◆ Records for the exercise ◆

=== Section Start ===

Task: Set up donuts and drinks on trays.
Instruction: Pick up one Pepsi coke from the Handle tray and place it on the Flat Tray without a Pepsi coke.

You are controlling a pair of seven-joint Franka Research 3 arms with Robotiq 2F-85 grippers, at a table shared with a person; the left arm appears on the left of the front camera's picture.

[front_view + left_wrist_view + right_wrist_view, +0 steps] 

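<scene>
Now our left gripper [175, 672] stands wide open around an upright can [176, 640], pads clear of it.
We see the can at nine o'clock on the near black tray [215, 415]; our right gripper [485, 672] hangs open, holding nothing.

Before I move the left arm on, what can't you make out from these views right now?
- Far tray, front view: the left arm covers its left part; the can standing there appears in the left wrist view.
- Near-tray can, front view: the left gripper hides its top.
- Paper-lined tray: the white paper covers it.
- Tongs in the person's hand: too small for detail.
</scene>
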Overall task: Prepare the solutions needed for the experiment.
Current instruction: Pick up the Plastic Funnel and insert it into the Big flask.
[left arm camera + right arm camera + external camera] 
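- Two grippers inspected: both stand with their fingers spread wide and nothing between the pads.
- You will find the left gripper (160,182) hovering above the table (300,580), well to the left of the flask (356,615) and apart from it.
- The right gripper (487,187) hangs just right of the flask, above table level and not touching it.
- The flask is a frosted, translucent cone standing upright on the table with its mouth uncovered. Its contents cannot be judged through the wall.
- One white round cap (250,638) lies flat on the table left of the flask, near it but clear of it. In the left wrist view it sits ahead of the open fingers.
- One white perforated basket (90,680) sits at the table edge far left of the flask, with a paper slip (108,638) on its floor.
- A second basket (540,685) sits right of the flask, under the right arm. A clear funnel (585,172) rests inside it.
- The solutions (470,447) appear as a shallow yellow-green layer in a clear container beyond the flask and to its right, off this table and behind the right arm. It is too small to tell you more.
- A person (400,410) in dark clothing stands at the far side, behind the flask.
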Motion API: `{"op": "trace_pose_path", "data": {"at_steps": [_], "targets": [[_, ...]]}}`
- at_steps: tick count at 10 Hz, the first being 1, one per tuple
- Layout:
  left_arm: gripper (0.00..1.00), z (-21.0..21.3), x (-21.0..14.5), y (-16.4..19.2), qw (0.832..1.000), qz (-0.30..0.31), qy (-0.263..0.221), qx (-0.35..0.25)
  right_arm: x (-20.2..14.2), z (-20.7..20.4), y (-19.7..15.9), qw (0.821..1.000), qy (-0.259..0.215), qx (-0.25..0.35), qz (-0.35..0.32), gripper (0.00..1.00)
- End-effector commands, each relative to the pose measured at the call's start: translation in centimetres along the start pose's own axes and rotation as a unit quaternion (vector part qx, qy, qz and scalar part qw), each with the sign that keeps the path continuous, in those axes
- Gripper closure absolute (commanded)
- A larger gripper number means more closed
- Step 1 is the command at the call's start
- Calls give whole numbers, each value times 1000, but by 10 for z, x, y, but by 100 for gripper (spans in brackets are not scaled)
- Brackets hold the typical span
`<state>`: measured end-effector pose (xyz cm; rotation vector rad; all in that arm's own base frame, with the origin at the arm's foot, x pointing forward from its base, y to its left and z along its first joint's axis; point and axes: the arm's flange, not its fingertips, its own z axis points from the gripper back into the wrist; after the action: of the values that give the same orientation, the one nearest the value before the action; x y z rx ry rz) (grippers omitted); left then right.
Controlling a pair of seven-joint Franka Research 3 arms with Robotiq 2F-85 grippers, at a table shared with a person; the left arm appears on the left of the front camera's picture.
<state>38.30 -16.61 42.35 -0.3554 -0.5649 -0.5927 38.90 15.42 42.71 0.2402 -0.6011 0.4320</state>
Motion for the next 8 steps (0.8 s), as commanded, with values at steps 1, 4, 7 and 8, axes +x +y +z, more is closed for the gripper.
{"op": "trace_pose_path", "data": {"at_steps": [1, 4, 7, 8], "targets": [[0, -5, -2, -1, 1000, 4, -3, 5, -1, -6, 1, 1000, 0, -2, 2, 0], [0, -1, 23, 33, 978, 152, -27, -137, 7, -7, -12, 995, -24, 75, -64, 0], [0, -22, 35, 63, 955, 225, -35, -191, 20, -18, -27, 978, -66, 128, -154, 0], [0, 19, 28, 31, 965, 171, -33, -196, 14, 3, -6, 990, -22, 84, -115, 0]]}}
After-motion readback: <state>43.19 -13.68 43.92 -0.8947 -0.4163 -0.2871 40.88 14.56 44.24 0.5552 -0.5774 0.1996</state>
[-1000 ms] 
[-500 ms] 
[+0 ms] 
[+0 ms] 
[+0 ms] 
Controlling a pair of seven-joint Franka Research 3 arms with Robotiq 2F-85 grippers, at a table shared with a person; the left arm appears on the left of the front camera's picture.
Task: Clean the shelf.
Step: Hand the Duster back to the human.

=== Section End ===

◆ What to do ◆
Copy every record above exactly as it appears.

◆ Completed task ◆
Task: Set up donuts and drinks on trays.
Instruction: Pick up one Pepsi coke from the Handle tray and place it on the Flat Tray without a Pepsi coke.

You are controlling a pair of seven-joint Franka Research 3 arms with Robotiq 2F-85 grippers, at a table shared with a person; the left arm appears on the left of the front camera's picture.

[front_view + left_wrist_view + right_wrist_view, +0 steps] 

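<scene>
Now our left gripper [175, 672] stands wide open around an upright can [176, 640], pads clear of it.
We see the can at nine o'clock on the near black tray [215, 415]; our right gripper [485, 672] hangs open, holding nothing.

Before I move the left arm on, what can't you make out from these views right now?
- Far tray, front view: the left arm covers its left part; the can standing there appears in the left wrist view.
- Near-tray can, front view: the left gripper hides its top.
- Paper-lined tray: the white paper covers it.
- Tongs in the person's hand: too small for detail.
</scene>
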Overall task: Prepare the solutions needed for the experiment.
Current instruction: Pick up the Plastic Funnel and insert it into the Big flask.
[left arm camera + right arm camera + external camera] 
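- Two grippers inspected: both stand with their fingers spread wide and nothing between the pads.
- You will find the left gripper (160,182) hovering above the table (300,580), well to the left of the flask (356,615) and apart from it.
- The right gripper (487,187) hangs just right of the flask, above table level and not touching it.
- The flask is a frosted, translucent cone standing upright on the table with its mouth uncovered. Its contents cannot be judged through the wall.
- One white round cap (250,638) lies flat on the table left of the flask, near it but clear of it. In the left wrist view it sits ahead of the open fingers.
- One white perforated basket (90,680) sits at the table edge far left of the flask, with a paper slip (108,638) on its floor.
- A second basket (540,685) sits right of the flask, under the right arm. A clear funnel (585,172) rests inside it.
- The solutions (470,447) appear as a shallow yellow-green layer in a clear container beyond the flask and to its right, off this table and behind the right arm. It is too small to tell you more.
- A person (400,410) in dark clothing stands at the far side, behind the flask.
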Motion API: `{"op": "trace_pose_path", "data": {"at_steps": [_], "targets": [[_, ...]]}}`
- at_steps: tick count at 10 Hz, the first being 1, one per tuple
- Layout:
  left_arm: gripper (0.00..1.00), z (-21.0..21.3), x (-21.0..14.5), y (-16.4..19.2), qw (0.832..1.000), qz (-0.30..0.31), qy (-0.263..0.221), qx (-0.35..0.25)
  right_arm: x (-20.2..14.2), z (-20.7..20.4), y (-19.7..15.9), qw (0.821..1.000), qy (-0.259..0.215), qx (-0.25..0.35), qz (-0.35..0.32), gripper (0.00..1.00)
- End-effector commands, each relative to the pose measured at the call's start: translation in centimetres along the start pose's own axes and rotation as a unit quaternion (vector part qx, qy, qz and scalar part qw), each with the sign that keeps the path continuous, in those axes
- Gripper closure absolute (commanded)
- A larger gripper number means more closed
- Step 1 is the command at the call's start
- Calls give whole numbers, each value times 1000, but by 10 for z, x, y, but by 100 for gripper (spans in brackets are not scaled)
- Brackets hold the typical span
`<state>`: measured end-effector pose (xyz cm; rotation vector rad; all in that arm's own base frame, with the origin at the arm's foot, x pointing forward from its base, y to its left and z along its first joint's axis; point and axes: the arm's flange, not its fingertips, its own z axis points from the gripper back into the wrist; after the action: of the values that give the same orientation, the one nearest the value before the action; x y z rx ry rz) (grippers omitted); left then right.
Controlling a pair of seven-joint Franka Research 3 arms with Robotiq 2F-85 grippers, at a table shared with a person; the left arm appears on the left of the front camera's picture.
<state>38.30 -16.61 42.35 -0.3554 -0.5649 -0.5927 38.90 15.42 42.71 0.2402 -0.6011 0.4320</state>
Motion for the next 8 steps (0.8 s), as commanded, with values at steps 1, 4, 7 and 8, axes +x +y +z, more is closed for the gripper.
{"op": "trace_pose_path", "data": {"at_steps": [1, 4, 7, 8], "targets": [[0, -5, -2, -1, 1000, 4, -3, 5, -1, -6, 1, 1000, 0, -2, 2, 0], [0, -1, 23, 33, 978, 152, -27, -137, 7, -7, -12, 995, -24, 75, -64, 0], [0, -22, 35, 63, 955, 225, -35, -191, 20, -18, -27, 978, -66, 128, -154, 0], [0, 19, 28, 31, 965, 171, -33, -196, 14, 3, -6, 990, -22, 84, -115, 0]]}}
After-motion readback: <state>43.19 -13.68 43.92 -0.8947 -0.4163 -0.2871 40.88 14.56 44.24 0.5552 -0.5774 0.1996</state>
[-1000 ms] 
[-500 ms] 
[+0 ms] 
[+0 ms] 
[+0 ms] 
Controlling a pair of seven-joint Franka Research 3 arms with Robotiq 2F-85 grippers, at a table shared with a person; the left arm appears on the left of the front camera's picture.
Task: Clean the shelf.
Step: Hand the Duster back to the human.

This output requires nothing more.